湖岸に氷の壁が出現 北米エリー湖で「アイス津波」発生
週末、アメリカとカナダの国境に位置するエリー湖の湖岸に、突如として氷の壁が出現しました。下の動画がその様子ですが、次から次に氷片が積み重なって、その高さが増していくのがわかります。
この影響で、住民に自主避難が呼びかけられたり、湖周辺の道路が閉鎖されたりしたようです。
こうした湖や海の氷片が、陸地に積み重なって押し寄せることを「アイス津波(Ice tsunami)」または「アイスシャブ(Ice shove)」と呼びます。アイス津波は氷なのでなかなか解けないために、被害が洪水よりも長期にわたることがあります。
アイス津波の起きる条件
アイス津波の起きる条件には、以下の3つが挙げられます。
まず1つ目は、湖岸や海岸が緩やかな傾斜を伴っていることです。緩やかであるほど、多くの氷片が陸の上を移動します。

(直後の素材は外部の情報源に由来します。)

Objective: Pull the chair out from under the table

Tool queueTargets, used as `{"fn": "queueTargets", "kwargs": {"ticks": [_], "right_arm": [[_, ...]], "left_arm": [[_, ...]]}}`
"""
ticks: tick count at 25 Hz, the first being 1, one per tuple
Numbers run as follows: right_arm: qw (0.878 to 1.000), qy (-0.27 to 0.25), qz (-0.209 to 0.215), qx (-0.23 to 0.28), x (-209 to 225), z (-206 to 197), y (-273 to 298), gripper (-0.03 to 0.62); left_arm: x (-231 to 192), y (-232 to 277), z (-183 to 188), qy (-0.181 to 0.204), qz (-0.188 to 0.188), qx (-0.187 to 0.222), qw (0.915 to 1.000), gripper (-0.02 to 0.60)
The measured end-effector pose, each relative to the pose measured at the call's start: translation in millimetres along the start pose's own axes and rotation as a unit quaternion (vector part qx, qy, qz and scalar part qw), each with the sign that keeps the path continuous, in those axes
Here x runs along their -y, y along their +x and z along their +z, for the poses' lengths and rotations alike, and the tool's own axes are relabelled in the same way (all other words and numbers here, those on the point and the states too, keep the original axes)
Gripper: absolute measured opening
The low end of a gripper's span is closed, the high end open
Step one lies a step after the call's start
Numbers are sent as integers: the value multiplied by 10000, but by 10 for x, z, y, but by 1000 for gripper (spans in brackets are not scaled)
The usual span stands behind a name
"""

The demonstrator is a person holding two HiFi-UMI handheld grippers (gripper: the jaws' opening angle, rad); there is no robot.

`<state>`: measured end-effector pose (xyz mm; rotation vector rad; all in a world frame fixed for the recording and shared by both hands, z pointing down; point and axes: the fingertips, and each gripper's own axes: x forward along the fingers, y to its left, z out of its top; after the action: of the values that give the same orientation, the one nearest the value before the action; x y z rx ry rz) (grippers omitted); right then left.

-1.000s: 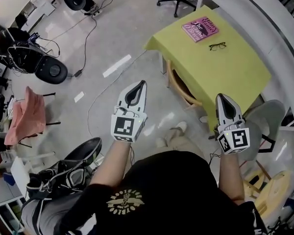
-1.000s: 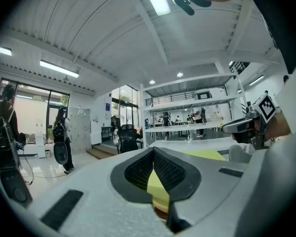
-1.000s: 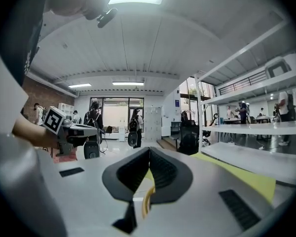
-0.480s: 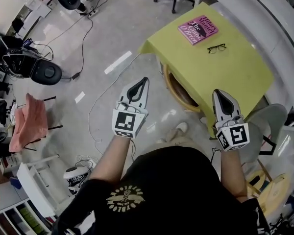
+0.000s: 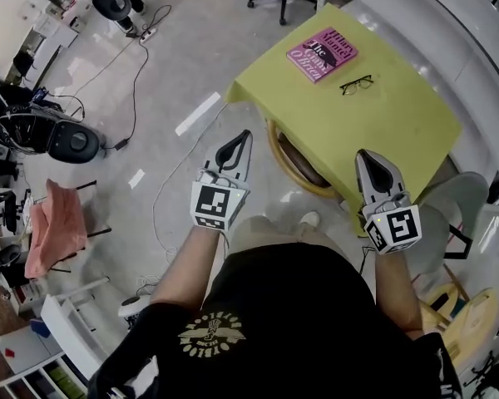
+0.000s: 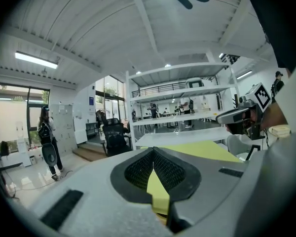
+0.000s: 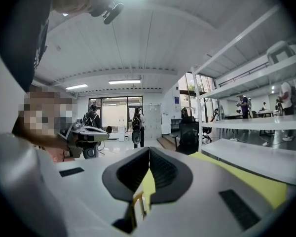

そして2つ目は、氷が融解し始める時期であることです。
今冬エリー湖周辺は記録的な大寒波に見舞われ、今月1日時点では湖の90%以上が凍結していました。氷が最も張る時期の例年の平均は70.5%なので、普段の年よりも2割も氷が多かったことになります。
この例年を上回る量の氷が、このところの比較的穏やかな気温で割れはじめ、多くの氷片が湖に浮かんでいたのです。
最後に3つ目は、湖から陸へと向かう強風の存在です。
この天気図は24日(日)のものですが、発達中の低気圧に伴う寒冷前線がアメリカ北東部を移動していたことがわかります。最大瞬間風速30m/sの強風が観測され、車両横転、倒木、停電なども発生しました。
氷に覆われた民家
アイス津波は、時に陸の上を数百メートルも移動し、家屋を破壊したりすることもあります。轟音を立てながら民家に忍び寄るさまは、まるでホラー映画のワンシーンのようです。
下の動画は2013年5月カナダ・マニトバ州のドーフィン湖で起きたアイス津波の映像です。湖から吹く強風の影響で氷片が民家に押し寄せ、複数の家屋が高さ9メートルの氷で埋め尽くされました。住民によると、家はたった数分間のうちに壊されてしまったそうです。幸いケガ人は出ませんでしたが、その被害は甚大なものとなりました。
アイス津波はこれからの春先に多く発生する現象です。さらに先述したように、今冬は大寒波の影響で例年よりも湖の氷が多くなっているために、この先被害の拡大が心配されます。